Your task is to extract every line from the material below exactly.

════════════════

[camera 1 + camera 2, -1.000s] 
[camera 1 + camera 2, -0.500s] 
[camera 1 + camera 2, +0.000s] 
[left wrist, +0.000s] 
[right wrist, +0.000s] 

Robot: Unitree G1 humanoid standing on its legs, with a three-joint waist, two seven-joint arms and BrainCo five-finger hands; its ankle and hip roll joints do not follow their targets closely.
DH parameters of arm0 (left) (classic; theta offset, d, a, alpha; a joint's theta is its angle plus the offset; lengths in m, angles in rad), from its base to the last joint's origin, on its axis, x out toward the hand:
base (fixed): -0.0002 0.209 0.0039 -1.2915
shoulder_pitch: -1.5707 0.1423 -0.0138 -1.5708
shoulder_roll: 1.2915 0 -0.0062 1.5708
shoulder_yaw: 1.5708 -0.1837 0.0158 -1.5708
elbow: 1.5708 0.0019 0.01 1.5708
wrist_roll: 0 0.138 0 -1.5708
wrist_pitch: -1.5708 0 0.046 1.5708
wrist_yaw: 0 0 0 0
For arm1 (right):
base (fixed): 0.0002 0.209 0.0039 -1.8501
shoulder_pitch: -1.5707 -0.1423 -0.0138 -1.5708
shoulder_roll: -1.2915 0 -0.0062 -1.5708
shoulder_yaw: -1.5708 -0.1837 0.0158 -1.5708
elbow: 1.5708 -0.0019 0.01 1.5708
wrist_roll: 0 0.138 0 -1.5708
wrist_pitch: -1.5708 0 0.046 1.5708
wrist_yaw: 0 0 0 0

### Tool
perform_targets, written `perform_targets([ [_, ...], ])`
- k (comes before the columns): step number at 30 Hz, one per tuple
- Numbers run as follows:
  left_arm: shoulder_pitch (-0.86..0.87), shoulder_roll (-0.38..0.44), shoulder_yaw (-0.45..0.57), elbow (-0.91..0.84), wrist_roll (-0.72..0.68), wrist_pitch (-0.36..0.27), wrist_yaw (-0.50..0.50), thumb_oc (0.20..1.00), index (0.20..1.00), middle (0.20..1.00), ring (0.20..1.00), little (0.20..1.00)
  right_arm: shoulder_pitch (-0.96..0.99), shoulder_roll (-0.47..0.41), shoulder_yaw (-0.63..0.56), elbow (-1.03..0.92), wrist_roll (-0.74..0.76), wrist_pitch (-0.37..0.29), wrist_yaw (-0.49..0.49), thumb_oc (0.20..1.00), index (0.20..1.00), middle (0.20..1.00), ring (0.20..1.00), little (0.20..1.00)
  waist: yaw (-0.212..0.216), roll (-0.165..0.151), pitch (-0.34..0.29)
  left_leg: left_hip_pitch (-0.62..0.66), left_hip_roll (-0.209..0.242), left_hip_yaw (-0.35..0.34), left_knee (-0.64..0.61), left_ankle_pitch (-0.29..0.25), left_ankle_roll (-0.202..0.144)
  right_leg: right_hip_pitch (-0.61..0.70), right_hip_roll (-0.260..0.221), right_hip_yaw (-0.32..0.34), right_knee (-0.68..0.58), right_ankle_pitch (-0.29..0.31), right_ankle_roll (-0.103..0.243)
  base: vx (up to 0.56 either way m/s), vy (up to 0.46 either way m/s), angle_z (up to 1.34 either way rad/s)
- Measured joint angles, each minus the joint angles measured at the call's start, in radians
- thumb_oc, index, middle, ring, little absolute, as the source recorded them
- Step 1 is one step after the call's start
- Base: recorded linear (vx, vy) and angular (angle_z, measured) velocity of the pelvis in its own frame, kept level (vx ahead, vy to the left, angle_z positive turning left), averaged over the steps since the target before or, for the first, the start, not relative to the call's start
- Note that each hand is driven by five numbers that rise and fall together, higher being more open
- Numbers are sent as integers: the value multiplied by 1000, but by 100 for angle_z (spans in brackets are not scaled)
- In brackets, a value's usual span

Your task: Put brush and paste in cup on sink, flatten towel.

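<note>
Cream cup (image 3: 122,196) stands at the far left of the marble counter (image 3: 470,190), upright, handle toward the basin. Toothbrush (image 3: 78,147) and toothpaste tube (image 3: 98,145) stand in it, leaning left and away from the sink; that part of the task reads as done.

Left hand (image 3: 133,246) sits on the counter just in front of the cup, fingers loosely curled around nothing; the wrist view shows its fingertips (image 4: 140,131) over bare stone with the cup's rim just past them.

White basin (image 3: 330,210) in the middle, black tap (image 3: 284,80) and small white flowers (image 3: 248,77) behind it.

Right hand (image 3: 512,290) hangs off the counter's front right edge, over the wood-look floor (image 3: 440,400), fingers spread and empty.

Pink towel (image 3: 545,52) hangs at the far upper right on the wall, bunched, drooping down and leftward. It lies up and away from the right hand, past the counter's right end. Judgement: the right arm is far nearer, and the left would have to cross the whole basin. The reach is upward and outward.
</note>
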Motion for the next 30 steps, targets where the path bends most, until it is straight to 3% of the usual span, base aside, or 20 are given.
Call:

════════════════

### Solved exercise
[camera 1 + camera 2, -1.000s] 
[camera 1 + camera 2, -0.500s] 
[camera 1 + camera 2, +0.000s] 
[left wrist, +0.000s] 
[right wrist, +0.000s] 

Robot: Unitree G1 humanoid standing on its legs, with a three-joint waist, two seven-joint arms and BrainCo five-finger hands; its ankle and hip roll joints do not follow their targets closely.
DH parameters of arm0 (left) (classic; theta offset, d, a, alpha; a joint's theta is its angle plus the offset; lengths in m, angles in rad), from its base to the last joint's origin, on its axis, x out toward the hand:
base (fixed): -0.0002 0.209 0.0039 -1.2915
shoulder_pitch: -1.5707 0.1423 -0.0138 -1.5708
shoulder_roll: 1.2915 0 -0.0062 1.5708
shoulder_yaw: 1.5708 -0.1837 0.0158 -1.5708
elbow: 1.5708 0.0019 0.01 1.5708
wrist_roll: 0 0.138 0 -1.5708
wrist_pitch: -1.5708 0 0.046 1.5708
wrist_yaw: 0 0 0 0
For arm1 (right):
base (fixed): 0.0002 0.209 0.0039 -1.8501
shoulder_pitch: -1.5707 -0.1423 -0.0138 -1.5708
shoulder_roll: -1.2915 0 -0.0062 -1.5708
shoulder_yaw: -1.5708 -0.1837 0.0158 -1.5708
elbow: 1.5708 -0.0019 0.01 1.5708
wrist_roll: 0 0.138 0 -1.5708
wrist_pitch: -1.5708 0 0.046 1.5708
wrist_yaw: 0 0 0 0

### Tool
perform_targets, written `perform_targets([ [_, ...], ])`
- k (comes before the columns): step number at 30 Hz, one per tuple
- Numbers run as follows:
  left_arm: shoulder_pitch (-0.86..0.87), shoulder_roll (-0.38..0.44), shoulder_yaw (-0.45..0.57), elbow (-0.91..0.84), wrist_roll (-0.72..0.68), wrist_pitch (-0.36..0.27), wrist_yaw (-0.50..0.50), thumb_oc (0.20..1.00), index (0.20..1.00), middle (0.20..1.00), ring (0.20..1.00), little (0.20..1.00)
  right_arm: shoulder_pitch (-0.96..0.99), shoulder_roll (-0.47..0.41), shoulder_yaw (-0.63..0.56), elbow (-1.03..0.92), wrist_roll (-0.74..0.76), wrist_pitch (-0.37..0.29), wrist_yaw (-0.49..0.49), thumb_oc (0.20..1.00), index (0.20..1.00), middle (0.20..1.00), ring (0.20..1.00), little (0.20..1.00)
  waist: yaw (-0.212..0.216), roll (-0.165..0.151), pitch (-0.34..0.29)
  left_leg: left_hip_pitch (-0.62..0.66), left_hip_roll (-0.209..0.242), left_hip_yaw (-0.35..0.34), left_knee (-0.64..0.61), left_ankle_pitch (-0.29..0.25), left_ankle_roll (-0.202..0.144)
  right_leg: right_hip_pitch (-0.61..0.70), right_hip_roll (-0.260..0.221), right_hip_yaw (-0.32..0.34), right_knee (-0.68..0.58), right_ankle_pitch (-0.29..0.31), right_ankle_roll (-0.103..0.243)
  base: vx (up to 0.56 either way m/s), vy (up to 0.46 either way m/s), angle_z (up to 1.34 either way rad/s)
- Measured joint angles, each minus the joint angles measured at the call's start, in radians
- thumb_oc, index, middle, ring, little absolute, as the source recorded them
- Step 1 is one step after the call's start
- Base: recorded linear (vx, vy) and angular (angle_z, measured) velocity of the pelvis in its own frame, kept level (vx ahead, vy to the left, angle_z positive turning left), averaged over the steps since the target before or, for the first, the start, not relative to the call's start
- Note that each hand is driven by five numbers that rise and fall together, higher being more open
- Numbers are sent as integers: the value multiplied by 1000, but by 100 for angle_z (spans in brackets are not scaled)
- In brackets, a value's usual span

Your task: Put brush and paste in cup on sink, flatten towel.

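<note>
Cream cup (image 3: 122,196) stands at the far left of the marble counter (image 3: 470,190), upright, handle toward the basin. Toothbrush (image 3: 78,147) and toothpaste tube (image 3: 98,145) stand in it, leaning left and away from the sink; that part of the task reads as done.

Left hand (image 3: 133,246) sits on the counter just in front of the cup, fingers loosely curled around nothing; the wrist view shows its fingertips (image 4: 140,131) over bare stone with the cup's rim just past them.

White basin (image 3: 330,210) in the middle, black tap (image 3: 284,80) and small white flowers (image 3: 248,77) behind it.

Right hand (image 3: 512,290) hangs off the counter's front right edge, over the wood-look floor (image 3: 440,400), fingers spread and empty.

Pink towel (image 3: 545,52) hangs at the far upper right on the wall, bunched, drooping down and leftward. It lies up and away from the right hand, past the counter's right end. Judgement: the right arm is far nearer, and the left would have to cross the whole basin. The reach is upward and outward.
</note>
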Motion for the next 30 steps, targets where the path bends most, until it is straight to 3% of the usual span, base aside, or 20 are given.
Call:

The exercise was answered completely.